Assignment: Everything in the data below is left aside except the lines from the one containing "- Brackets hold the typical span" through the one containing "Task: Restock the"; repeat those exactly.

Data below:
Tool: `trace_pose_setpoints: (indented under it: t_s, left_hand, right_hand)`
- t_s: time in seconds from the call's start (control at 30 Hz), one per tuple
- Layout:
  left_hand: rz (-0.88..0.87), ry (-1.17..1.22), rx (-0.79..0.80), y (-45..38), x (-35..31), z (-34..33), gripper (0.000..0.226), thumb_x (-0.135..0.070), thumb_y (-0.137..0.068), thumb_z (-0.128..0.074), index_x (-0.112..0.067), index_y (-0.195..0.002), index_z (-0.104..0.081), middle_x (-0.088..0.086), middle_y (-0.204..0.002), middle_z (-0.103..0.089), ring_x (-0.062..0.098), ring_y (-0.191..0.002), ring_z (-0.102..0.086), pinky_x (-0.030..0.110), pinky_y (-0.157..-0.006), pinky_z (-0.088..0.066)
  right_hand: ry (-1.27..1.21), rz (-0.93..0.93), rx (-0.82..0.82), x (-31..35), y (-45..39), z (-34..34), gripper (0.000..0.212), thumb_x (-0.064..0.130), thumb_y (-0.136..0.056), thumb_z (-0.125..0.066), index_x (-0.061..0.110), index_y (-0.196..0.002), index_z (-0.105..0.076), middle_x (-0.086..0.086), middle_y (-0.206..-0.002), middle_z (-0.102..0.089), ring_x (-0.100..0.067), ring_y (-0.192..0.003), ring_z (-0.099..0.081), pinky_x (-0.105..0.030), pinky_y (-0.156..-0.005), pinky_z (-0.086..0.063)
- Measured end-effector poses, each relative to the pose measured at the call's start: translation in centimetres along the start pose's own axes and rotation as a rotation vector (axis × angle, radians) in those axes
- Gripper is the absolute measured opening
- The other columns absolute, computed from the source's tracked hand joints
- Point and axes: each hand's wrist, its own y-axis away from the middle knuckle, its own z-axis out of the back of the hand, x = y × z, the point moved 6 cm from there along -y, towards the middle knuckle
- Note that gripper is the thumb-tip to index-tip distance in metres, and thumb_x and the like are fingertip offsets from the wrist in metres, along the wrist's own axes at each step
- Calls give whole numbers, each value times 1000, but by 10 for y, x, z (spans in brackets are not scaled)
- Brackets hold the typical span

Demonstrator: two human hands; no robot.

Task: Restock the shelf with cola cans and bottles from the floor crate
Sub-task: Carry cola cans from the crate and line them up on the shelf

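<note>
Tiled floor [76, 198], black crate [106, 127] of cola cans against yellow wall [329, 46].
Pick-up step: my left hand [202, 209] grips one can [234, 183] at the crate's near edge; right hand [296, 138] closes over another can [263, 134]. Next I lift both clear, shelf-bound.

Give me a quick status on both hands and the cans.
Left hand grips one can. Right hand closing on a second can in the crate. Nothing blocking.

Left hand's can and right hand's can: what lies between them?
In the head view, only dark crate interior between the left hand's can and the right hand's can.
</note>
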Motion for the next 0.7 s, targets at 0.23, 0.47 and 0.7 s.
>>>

Solved exercise:
- Brackets hold the typical span

Demonstrator: two human hands; no robot.

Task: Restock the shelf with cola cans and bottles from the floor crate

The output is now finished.